Comment 2 M S Vishwanath Bhat 2012-02-01 09:16:07 UTC
last entries in the log file when stat is issued on 'hosa_dir'


tail /usr/local/var/log/glusterfs/mnt-.log 
[2012-01-31 10:17:05.670415] E [fuse-resolve.c:192:fuse_resolve_gfid] 0-glusterfs-fuse: xl is NULL
[2012-01-31 10:20:45.825349] E [fuse-resolve.c:192:fuse_resolve_gfid] 0-glusterfs-fuse: xl is NULL
[2012-01-31 10:24:43.926470] E [fuse-resolve.c:192:fuse_resolve_gfid] 0-glusterfs-fuse: xl is NULL
[2012-02-01 04:08:22.649230] E [fuse-resolve.c:192:fuse_resolve_gfid] 0-glusterfs-fuse: xl is NULL
[2012-02-01 04:08:24.843136] E [fuse-resolve.c:192:fuse_resolve_gfid] 0-glusterfs-fuse: xl is NULL
[2012-02-01 04:08:32.447879] E [fuse-resolve.c:192:fuse_resolve_gfid] 0-glusterfs-fuse: xl is NULL
[2012-02-01 04:08:33.219337] E [fuse-resolve.c:192:fuse_resolve_gfid] 0-glusterfs-fuse: xl is NULL
[2012-02-01 04:09:31.144304] E [fuse-resolve.c:192:fuse_resolve_gfid] 0-glusterfs-fuse: xl is NULL
[2012-02-01 04:09:32.049503] E [fuse-resolve.c:192:fuse_resolve_gfid] 0-glusterfs-fuse: xl is NULL
[2012-02-01 04:10:30.911489] E [fuse-resolve.c:192:fuse_resolve_gfid] 0-glusterfs-fuse: xl is NULL

Comment 3 Amar Tumballi 2012-02-01 11:55:27 UTC
looks like the patch to implement proper resolve in fuse fixes this. (http://review.gluster.com/2703)

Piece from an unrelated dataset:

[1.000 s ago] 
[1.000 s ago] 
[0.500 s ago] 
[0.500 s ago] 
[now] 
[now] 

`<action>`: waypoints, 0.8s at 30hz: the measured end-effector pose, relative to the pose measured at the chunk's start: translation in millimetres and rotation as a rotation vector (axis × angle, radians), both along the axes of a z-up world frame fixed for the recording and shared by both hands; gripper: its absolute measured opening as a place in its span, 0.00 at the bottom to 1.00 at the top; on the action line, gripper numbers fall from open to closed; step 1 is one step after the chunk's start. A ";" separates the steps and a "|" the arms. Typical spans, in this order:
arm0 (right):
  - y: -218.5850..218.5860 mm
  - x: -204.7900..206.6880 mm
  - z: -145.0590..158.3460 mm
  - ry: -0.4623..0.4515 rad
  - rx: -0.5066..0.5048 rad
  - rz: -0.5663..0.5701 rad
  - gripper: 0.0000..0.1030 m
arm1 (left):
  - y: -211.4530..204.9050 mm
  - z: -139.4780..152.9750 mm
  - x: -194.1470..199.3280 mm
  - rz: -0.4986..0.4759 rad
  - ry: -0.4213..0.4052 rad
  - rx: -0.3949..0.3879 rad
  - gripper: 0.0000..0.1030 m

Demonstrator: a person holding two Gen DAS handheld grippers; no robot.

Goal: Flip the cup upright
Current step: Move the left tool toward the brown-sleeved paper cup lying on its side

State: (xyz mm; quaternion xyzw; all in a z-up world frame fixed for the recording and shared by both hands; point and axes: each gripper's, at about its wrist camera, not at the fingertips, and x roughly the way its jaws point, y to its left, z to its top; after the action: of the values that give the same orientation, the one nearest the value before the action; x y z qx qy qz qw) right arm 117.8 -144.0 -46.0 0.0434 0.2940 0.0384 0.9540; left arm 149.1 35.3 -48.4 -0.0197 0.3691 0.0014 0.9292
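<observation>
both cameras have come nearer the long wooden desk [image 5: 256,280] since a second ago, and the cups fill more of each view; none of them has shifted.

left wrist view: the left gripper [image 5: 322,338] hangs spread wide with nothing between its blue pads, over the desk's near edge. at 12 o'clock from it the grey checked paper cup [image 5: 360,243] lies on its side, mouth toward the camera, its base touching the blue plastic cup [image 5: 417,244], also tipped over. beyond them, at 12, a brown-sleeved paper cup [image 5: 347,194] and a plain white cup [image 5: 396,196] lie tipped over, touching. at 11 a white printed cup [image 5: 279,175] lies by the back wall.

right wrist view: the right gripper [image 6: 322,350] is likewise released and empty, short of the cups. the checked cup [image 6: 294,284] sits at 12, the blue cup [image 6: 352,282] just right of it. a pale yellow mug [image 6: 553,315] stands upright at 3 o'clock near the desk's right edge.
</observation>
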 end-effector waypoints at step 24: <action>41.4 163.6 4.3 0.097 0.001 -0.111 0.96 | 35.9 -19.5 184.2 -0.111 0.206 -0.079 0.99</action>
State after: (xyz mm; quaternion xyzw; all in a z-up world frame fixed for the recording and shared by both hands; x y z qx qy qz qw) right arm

Comment 4 M S Vishwanath Bhat 2012-05-11 10:01:29 UTC
Can't verify the bug as it's verification is blocked by bug https://bugzilla.redhat.com/show_bug.cgi?id=820355

Because of the above bug I can't go beyond step 2 while verifying.

Comment 5 M S Vishwanath Bhat 2012-05-31 09:46:38 UTC
Followed the setps and issue is not happening. Moving to verified.